## Action item
Look for the word "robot" in the records, and copy each line where it appears.

----------

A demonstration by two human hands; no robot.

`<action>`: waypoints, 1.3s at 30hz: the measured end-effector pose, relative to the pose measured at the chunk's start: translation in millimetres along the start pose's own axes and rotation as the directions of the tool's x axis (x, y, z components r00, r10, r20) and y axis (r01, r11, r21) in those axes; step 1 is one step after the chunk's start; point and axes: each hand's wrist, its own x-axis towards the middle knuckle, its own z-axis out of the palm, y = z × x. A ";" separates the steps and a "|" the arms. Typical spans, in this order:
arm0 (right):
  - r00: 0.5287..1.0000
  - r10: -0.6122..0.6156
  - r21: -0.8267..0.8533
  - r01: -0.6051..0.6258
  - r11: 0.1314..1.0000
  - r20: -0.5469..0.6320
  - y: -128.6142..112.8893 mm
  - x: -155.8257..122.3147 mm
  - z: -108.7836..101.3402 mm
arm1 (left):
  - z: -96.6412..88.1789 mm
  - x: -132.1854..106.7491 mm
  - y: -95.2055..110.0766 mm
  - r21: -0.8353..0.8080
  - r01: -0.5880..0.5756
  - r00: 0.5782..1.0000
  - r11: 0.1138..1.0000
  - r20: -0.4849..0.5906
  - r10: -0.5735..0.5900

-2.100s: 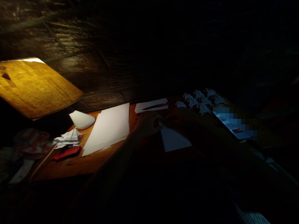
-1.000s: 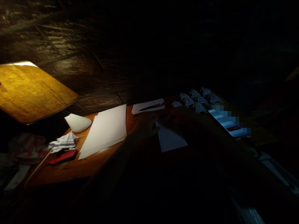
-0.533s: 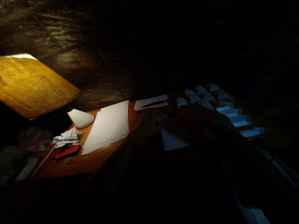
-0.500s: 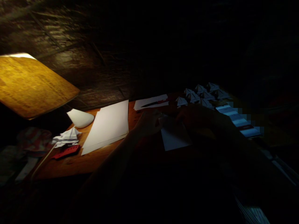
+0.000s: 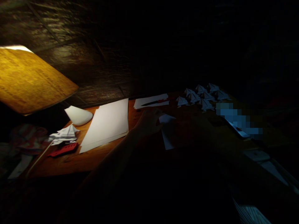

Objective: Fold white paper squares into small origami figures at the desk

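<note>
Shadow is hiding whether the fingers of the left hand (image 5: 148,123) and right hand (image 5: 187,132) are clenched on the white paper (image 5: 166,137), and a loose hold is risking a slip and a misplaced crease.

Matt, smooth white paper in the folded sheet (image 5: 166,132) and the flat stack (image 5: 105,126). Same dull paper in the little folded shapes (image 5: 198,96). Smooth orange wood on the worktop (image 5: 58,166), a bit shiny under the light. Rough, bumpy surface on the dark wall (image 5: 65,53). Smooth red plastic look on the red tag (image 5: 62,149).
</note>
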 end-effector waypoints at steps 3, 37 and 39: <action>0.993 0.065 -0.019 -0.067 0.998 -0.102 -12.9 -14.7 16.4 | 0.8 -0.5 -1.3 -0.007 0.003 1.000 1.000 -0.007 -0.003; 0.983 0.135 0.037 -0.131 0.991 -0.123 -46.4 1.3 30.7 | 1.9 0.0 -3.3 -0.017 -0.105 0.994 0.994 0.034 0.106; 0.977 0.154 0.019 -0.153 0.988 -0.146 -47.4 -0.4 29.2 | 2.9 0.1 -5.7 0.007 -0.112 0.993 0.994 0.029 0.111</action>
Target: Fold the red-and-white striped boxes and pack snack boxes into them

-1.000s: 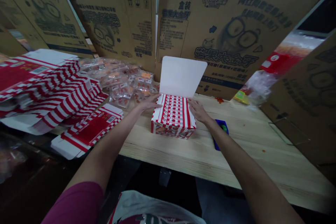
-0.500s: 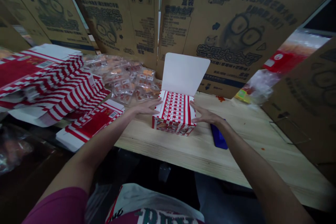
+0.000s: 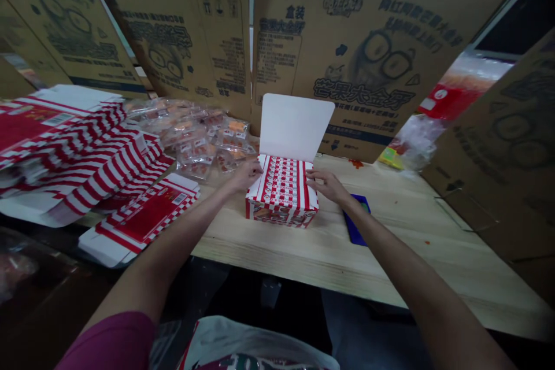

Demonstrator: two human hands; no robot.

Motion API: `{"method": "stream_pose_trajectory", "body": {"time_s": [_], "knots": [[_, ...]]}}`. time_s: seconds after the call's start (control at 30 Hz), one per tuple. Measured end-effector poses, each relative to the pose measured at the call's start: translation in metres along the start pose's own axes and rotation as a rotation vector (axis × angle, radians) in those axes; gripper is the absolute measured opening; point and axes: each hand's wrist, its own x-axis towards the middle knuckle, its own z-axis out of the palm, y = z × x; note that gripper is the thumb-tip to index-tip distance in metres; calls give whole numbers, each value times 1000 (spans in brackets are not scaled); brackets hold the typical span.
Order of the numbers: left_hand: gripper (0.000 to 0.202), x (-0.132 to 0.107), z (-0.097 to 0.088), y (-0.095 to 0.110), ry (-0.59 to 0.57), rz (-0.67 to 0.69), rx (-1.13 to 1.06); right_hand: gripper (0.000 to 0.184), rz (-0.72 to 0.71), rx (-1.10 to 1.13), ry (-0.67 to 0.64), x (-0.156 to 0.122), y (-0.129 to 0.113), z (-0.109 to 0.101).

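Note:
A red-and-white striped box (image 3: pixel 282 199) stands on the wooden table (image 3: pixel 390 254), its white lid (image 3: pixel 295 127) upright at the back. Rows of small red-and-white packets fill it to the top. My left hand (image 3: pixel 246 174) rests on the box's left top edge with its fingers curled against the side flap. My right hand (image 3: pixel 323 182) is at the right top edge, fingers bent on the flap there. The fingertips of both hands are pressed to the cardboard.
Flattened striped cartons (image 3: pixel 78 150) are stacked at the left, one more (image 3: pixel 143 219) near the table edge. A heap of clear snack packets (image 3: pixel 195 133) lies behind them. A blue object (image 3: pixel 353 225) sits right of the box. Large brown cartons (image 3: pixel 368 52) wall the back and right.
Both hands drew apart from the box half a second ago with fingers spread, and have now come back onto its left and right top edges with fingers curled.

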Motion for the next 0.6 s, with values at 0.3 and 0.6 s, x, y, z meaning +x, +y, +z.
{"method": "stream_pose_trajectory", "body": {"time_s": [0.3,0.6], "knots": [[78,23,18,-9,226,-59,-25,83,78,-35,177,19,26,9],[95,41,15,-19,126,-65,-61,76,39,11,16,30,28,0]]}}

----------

## Completed exercise
A demonstration by two human hands; no robot.
Demonstrator: two human hands; no robot.

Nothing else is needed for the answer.